Gwen Stefani, 54, and the guys − Tony Kanal, Adrian Young, Tom Dumont, Stephen Bradley and Garbial McNair − put on a show that could have been plucked out of someone’s garage back in Anaheim in the late 1980s. The sound, the look, the vibe, it all felt familiar.
High-spirited, energetic and oozing SoCal, No Doubt took their die-hard fans back to the mid-1990s, playing all their biggest hits from their seminal album “Tragic Kingdom,” some bangers from the early 2000s and a deep cut with the help of one of music’s current biggest stars.
Midway through the set, the crowd screeched as none other than Olivia Rodrigo hit the stage in an I Heart ND shirt. She joined Stefani for a back-and-forth rendition of No Doubt’s “Bathwater,” a song about always choosing the wrong man.
Rodrigo only was on stage for that one song, and the rest of the night was a No Doubt hit parade. Not many bands can close with a trio of jams from the same album like “Just a Girl,” “Don’t Speak” and “Spiderwebs,” but No Doubt can.
Stefani had fun with “Just a Girl,” at one point asking for only the men in the crowd to sing it with her. The deep voices that rumbled back could only make her smile. She then did a girls’ only call and response and the overflowing Coachella Stage crowd roared back twice as loud with classic lyrics that Stefani described as “more relevant now than ever.”
Her stage work can only be described as aerobic, as she bounded around the main stage infrastructure all night, running and jumping on platforms out among the crowd, climbing scaffolding to precarious heights and even doing push-ups before “Just a Girl.”
When that raucous song ended, the stage went dark and Dumont strummed the first three notes of “Don’t Speak” and the crowd knew things were about to get emotional − and they did. Stefani belted out her hauntingly beautiful song about her breakup with Kanal, while the two shared the stage together.
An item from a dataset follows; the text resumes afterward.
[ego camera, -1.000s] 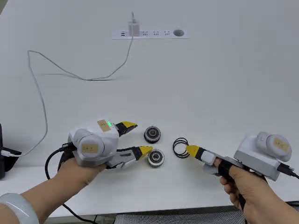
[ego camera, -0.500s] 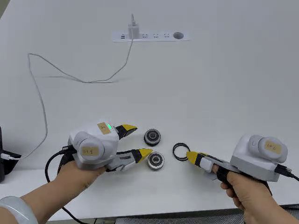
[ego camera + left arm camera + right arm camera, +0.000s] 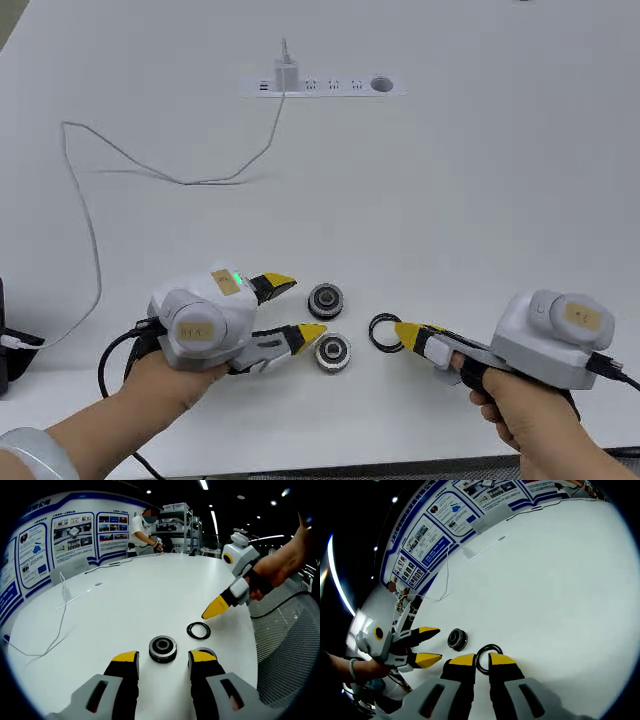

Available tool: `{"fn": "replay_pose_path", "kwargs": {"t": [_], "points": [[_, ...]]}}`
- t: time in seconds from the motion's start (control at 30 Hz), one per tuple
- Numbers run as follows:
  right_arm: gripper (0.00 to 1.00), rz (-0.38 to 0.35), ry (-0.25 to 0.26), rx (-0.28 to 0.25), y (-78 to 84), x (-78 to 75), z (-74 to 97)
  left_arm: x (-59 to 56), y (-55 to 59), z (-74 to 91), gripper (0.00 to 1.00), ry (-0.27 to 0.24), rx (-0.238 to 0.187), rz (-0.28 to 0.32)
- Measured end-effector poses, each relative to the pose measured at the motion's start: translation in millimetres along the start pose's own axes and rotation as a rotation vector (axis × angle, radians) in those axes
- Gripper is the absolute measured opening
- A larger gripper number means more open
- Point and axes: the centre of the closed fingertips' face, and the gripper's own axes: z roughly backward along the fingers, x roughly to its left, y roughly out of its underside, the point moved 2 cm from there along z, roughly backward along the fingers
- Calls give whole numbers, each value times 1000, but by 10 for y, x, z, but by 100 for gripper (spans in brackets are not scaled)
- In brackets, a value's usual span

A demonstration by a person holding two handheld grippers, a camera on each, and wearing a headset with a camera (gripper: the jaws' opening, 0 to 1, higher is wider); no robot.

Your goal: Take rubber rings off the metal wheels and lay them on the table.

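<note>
left gripper [image 3: 293, 308]: jaws spread wide, nothing between them. Near the worktop's front edge, left of the wheels.
right gripper [image 3: 405, 330]: jaws almost together with a thin gap at the tips [image 3: 482, 660]. No grip that I can see. Tip is at the ring's right rim; cannot tell if it touches.
rubber ring [image 3: 385, 332]: black, flat on the worktop [image 3: 470, 200] near the front edge, right of the wheels. Looks slightly doubled, so the count is unclear. From the left gripper view it lies off any wheel [image 3: 198, 630]; in the right gripper view it shows through the jaw gap [image 3: 489, 652].
far wheel [image 3: 325, 299]: flat on the worktop, ahead of the left gripper's open jaws [image 3: 163, 648].
near wheel [image 3: 333, 351]: just beside the left gripper's lower jaw tip, closer to the front edge.
wheels vs ring: near each other, not touching.
power strip [image 3: 322, 86]: by the far edge, with a charger [image 3: 285, 68] plugged in.
cable [image 3: 90, 200]: white, runs from the charger toward the left edge.
</note>
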Motion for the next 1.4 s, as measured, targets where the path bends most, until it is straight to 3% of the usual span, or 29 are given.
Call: {"fn": "replay_pose_path", "kwargs": {"t": [0.63, 1.13, 1.4], "points": [[11, 59, -73, 15, -96, 356, -288, -7, -63, -66, 32, -1, -7, -9], [25, 24, -134, 38, -67, 456, -404, -7, -54, -188, 25, 7, 16, -14], [26, 15, -132, 43, -40, 455, -417, 5, -58, -236, 22, 2, 22, -5]]}}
Then the energy was brought right back up to close with “Spiderwebs,” probably the ska-punk band’s signature jam.
Aside from the three closers, they also played “Different People,” “Sunday Morning” and “Happy Now?” from their “Tragic Kingdom” album. And they squeezed a few other big hits into their 16-song set, including “Hella Good” and “Hey Baby.”
Before Saturday, the last time No Doubt performed together was in 2015. Stefani, as we know, has had a bunch of success as a solo artist and has garnered new fans in recent years as one of the stars of “The Voice.”
But this was a No Doubt night, not a Gwen Stefani night, and as she and her five bandmates gathered arm-in-arm for one final bow at the end of the set, you could tell it was as meaningful to them as it was to the crowd.